Il demeurait immobile, ne voulant pas parler; puis, soudain il eut une de ces explosions de colère arabe qui nous arrêtent dans les rues des villes devant deux énergumènes, dont le silence et la gravité orientales font place brusquement aux plus extrêmes gesticulations et aux vociférations les plus féroces.

Et je compris au milieu de ces cris qu'Allouma s'était enfuie avec mon berger.

Je dus calmer Mohammed et tirer de lui, un à un, des détails.

Ce fut long, j'appris enfin que depuis huit jours il épiait ma maîtresse qui avait des rendez-vous, derrière les bois de cactus voisins ou dans le ravin de lauriers-roses, avec une sorte de vagabond, engagé comme berger par mon intendant, à la fin du mois précédent.

La nuit dernière, Mohammed l'avait vue sortir sans la voir rentrer; et il répétait, d'un air exaspéré.

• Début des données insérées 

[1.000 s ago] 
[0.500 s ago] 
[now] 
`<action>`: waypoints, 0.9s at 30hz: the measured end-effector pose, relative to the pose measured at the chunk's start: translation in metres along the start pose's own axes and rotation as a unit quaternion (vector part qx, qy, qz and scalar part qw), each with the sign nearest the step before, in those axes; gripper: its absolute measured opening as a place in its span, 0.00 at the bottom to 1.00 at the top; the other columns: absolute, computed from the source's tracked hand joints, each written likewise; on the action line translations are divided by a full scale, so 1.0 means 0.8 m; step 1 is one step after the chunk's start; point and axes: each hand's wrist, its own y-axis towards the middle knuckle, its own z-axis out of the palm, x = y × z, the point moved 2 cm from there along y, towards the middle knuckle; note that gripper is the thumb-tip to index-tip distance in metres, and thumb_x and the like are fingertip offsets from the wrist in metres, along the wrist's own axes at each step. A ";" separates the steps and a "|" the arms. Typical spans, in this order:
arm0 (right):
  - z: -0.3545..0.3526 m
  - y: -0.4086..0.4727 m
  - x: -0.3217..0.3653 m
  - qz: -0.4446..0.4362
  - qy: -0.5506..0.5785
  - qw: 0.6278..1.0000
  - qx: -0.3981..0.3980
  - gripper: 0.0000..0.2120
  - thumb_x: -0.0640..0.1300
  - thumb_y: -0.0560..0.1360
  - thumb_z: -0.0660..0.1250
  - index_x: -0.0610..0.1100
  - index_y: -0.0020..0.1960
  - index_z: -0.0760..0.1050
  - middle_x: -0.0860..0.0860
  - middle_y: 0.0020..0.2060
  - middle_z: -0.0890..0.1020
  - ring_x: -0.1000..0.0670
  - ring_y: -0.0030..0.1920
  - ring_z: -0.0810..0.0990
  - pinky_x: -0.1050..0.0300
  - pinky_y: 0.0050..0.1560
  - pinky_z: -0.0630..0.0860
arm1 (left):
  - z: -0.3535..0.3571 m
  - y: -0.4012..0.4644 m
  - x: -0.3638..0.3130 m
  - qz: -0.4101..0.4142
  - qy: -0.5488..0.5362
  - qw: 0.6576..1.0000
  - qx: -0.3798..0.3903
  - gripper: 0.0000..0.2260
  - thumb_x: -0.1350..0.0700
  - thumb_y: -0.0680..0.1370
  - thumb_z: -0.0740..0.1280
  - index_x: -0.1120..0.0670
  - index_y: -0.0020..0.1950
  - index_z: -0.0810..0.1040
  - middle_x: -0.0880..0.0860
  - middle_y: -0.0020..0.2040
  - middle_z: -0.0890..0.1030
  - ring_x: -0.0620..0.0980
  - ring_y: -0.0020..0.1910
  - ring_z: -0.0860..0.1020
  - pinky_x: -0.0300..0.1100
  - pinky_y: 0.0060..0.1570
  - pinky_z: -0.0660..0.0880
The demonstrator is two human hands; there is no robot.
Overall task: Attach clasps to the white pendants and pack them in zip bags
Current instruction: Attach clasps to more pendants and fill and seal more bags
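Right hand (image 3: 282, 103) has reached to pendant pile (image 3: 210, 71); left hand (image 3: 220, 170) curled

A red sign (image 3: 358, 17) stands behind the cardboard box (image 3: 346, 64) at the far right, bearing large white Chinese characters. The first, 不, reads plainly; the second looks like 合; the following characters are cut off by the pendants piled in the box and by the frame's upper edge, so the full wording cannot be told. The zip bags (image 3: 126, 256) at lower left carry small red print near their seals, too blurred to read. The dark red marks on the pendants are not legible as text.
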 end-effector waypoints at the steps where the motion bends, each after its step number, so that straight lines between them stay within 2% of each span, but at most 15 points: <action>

– Parti, moussié, il est parti!

Je ne sais pourquoi, mais sa conviction, la conviction de cette fuite avec ce rôdeur, était entrée en moi, en une seconde, absolue, irrésistible. Cela était absurde, invraisemblable et certain en vertu de l'irraisonnable qui est la seule logique des femmes.

Le coeur serré, une colère dans le sang, je cherchais à me rappeler les traits de cet homme, et je me souvint tout à coup que je l'avais vu, l'autre semaine, debout sur une butte de terre, au milieu de son troupeau, et me regardant. C'était une sorte de grand bédouin dont la couleur des membres nus se confondait avec celle des haillons, un type de brute barbare aux pommettes saillantes, au nez crochu, au menton fuyant, aux jambes sèches, une haute carcasse en guenilles avec des yeux faux de chacal.

Je ne doutais point – oui – elle avait fui avec ce gueux. Pourquoi? Parce qu'elle était Allouma, une fille du sable. Une autre, à Paris, fille du trottoir aurait fui avec mon cocher ou avec un rôdeur de barrière.

– C'est bon, dis-je à Mohammed. Si elle est partie, tant pis pour elle. J'ai des lettres à écrire. Laisse-moi seul.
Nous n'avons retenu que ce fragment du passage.